Lines from the one containing "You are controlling" through the last line of the material below: print these exactly, and only these.

___

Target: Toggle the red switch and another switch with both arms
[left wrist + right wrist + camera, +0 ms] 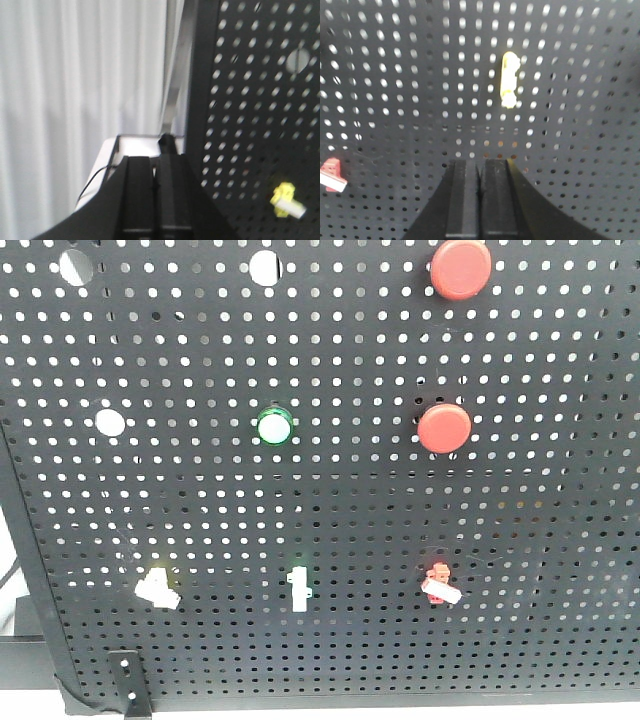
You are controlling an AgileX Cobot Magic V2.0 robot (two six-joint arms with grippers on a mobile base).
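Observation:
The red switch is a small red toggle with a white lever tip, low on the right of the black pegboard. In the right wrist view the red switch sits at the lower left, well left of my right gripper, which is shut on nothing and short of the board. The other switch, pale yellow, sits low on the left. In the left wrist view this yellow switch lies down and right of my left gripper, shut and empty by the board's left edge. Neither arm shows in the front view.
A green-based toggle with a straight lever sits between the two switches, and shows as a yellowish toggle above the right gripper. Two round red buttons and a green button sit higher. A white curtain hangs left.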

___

§ WRITTEN SOLUTION:
You are controlling an AgileX Cobot Magic V2.0 robot (two six-joint arms with grippers on a mobile base).
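Observation:
The red switch is a small red toggle with a white lever tip, low on the right of the black pegboard. In the right wrist view the red switch sits at the lower left, well left of my right gripper, which is shut on nothing and short of the board. The other switch, pale yellow, sits low on the left. In the left wrist view this yellow switch lies down and right of my left gripper, shut and empty by the board's left edge. Neither arm shows in the front view.
A green-based toggle with a straight lever sits between the two switches, and shows as a yellowish toggle above the right gripper. Two round red buttons and a green button sit higher. A white curtain hangs left.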

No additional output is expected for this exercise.